Retinoblastoma protein (pRb) is expressed virtually in all cell types with the main purpose of cell cycle control. A growing number of reports demonstrate that pRb is also implemented in early steps of myogenesis, but whether this function is independent from its role as cell cycle regulator remains unclear. To clarify this issue, we used a temperature-sensitive expression system to address the importance of fly pRb homolog, Rbf1, at different stages of adult muscle development. When the Rbf1 gene was downregulated in myoblasts (early knockdown), it caused muscle weakness and flighlessness in flies.

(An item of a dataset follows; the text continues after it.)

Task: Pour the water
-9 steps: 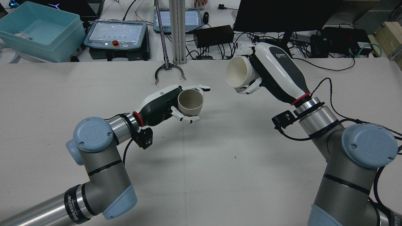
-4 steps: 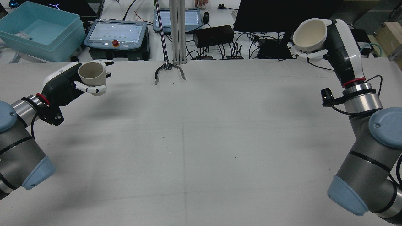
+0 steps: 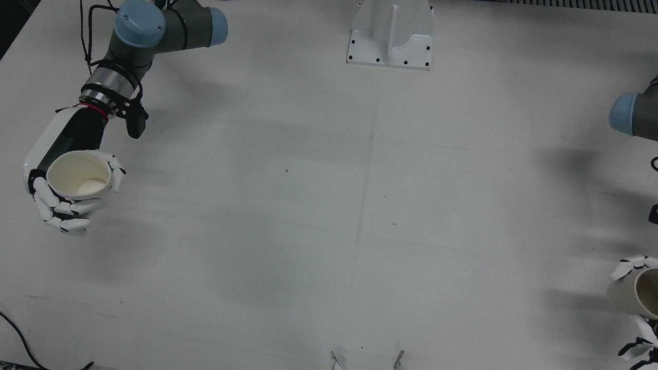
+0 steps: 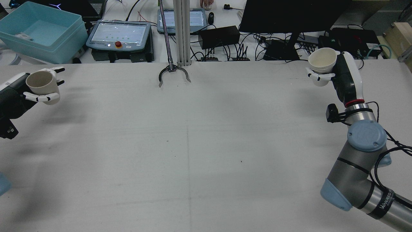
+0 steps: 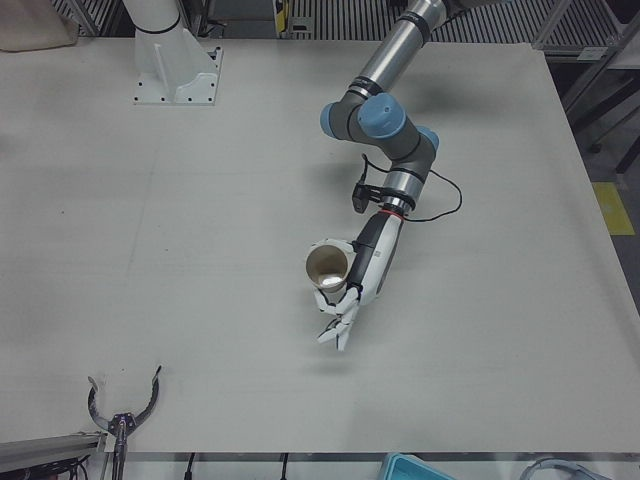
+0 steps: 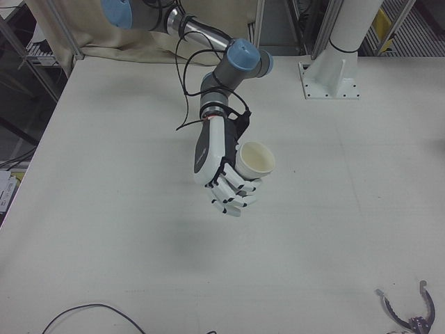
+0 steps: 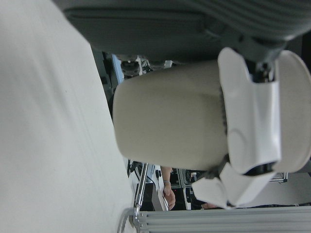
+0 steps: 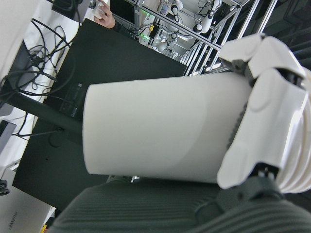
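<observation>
Both arms had swung further apart, left hand (image 4: pixel 40 87) clasping an upright beige cup (image 4: pixel 39 82), right hand (image 4: pixel 334 75) a seemingly empty white cup (image 4: pixel 322 61)

The rear view looks down from high behind the arms, facing 12 o'clock across the desk (image 4: pixel 206 145). Front view is nearly overhead. Left-front and right-front views face the robot, each covering one half. Hand views sit close, sideways.
</observation>
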Motion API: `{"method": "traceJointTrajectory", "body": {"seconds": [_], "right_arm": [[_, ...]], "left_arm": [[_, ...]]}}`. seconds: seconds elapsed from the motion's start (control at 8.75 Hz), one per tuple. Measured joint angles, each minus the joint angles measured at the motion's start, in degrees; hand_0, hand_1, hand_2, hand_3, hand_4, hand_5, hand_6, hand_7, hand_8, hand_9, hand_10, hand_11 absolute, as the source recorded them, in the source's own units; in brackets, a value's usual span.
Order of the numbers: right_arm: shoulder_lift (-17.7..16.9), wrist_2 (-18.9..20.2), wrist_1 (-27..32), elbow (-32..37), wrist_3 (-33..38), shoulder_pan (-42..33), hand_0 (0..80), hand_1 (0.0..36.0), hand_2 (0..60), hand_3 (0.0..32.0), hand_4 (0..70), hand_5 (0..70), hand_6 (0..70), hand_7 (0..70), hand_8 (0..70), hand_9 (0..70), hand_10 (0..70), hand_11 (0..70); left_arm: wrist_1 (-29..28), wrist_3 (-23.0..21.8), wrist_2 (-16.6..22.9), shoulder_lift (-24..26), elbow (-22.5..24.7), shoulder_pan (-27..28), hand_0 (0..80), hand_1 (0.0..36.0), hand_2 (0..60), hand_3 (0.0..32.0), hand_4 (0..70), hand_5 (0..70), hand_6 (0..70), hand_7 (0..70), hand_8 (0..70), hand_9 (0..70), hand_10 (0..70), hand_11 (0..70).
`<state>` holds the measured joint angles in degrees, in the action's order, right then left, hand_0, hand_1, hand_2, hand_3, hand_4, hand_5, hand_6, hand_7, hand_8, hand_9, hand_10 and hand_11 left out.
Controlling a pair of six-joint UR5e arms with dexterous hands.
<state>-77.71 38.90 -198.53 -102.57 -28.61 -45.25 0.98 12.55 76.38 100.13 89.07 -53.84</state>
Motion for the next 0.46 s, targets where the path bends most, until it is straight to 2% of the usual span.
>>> {"method": "traceJointTrajectory", "body": {"seconds": [0.11, 0.23, 0.34, 0.46], "right_arm": [[0.1, -0.5, 0.0, 1.7, 1.1, 1.2, 56.9, 28.6, 60.0, 0.0, 37.7, 70.0, 42.5, 40.9, 43.4, 56.6, 22.1, 34.1], [0.1, -0.8, 0.1, 2.3, 1.6, 1.9, 56.8, 28.6, 60.0, 0.0, 38.0, 70.0, 43.0, 41.3, 43.4, 56.6, 22.0, 34.0], [0.0, -0.9, 0.0, 2.5, 1.8, 2.2, 56.9, 28.3, 60.0, 0.0, 38.1, 70.0, 43.5, 41.6, 43.6, 56.7, 22.0, 33.9], [0.0, -0.9, 0.0, 2.5, 1.9, 2.4, 56.7, 27.8, 60.0, 0.0, 38.0, 70.0, 43.5, 41.7, 43.5, 56.6, 21.6, 33.5]], "left_arm": [[-5.0, 0.0, -1.9, -1.6, -4.2, -0.4, 52.9, 36.0, 60.0, 0.0, 29.3, 70.0, 1.8, 21.3, 0.0, 2.8, 7.1, 13.0], [-9.6, 0.0, -3.4, -2.9, -8.0, -0.6, 53.1, 34.5, 60.0, 0.0, 29.0, 70.0, 1.3, 21.4, 0.0, 2.8, 7.0, 12.7], [-15.0, 0.1, -5.4, -4.1, -12.5, -0.6, 54.8, 25.3, 40.3, 0.0, 28.1, 70.0, 0.1, 20.9, 0.0, 2.7, 6.6, 11.9], [-19.3, 0.3, -6.7, -4.7, -16.8, -0.6, 55.5, 19.1, 12.1, 0.0, 27.0, 45.8, 0.0, 18.1, 0.0, 2.2, 6.2, 11.0]]}}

We next determined the role of Rbf1 at later stages of myogenesis by delaying Rbf1 knockdown by several hours (late knockdown). Under these conditions, all muscles, including jump muscles, developed normally and were functional in young adults. However, after 2 weeks the experimental flies developed muscle weakness that affected their flying, jumping, and climbing abilities. This decline in muscle functionality was paralleled by a reduction in mitochondrial gene expression. Specifically, the expression of mitochondrial IV subunit COX5A in flight muscles was downregulated by 85%, while the expression of other mitochondrial components (e.g. RFeSP, SdhB, Idh, and Adk1) was down by 30-40%.

Our data demonstrate that the Rbf1 gene is involved at different stages of myogenesis. Although in early myogenesis Rbf1 functions as cell cycle regulator, later it becomes the maintenance factor, supporting muscles in the differentiation state. Further studies, performed on this model, will explore the mechanisms mediating this transition in Rbf1 functioning.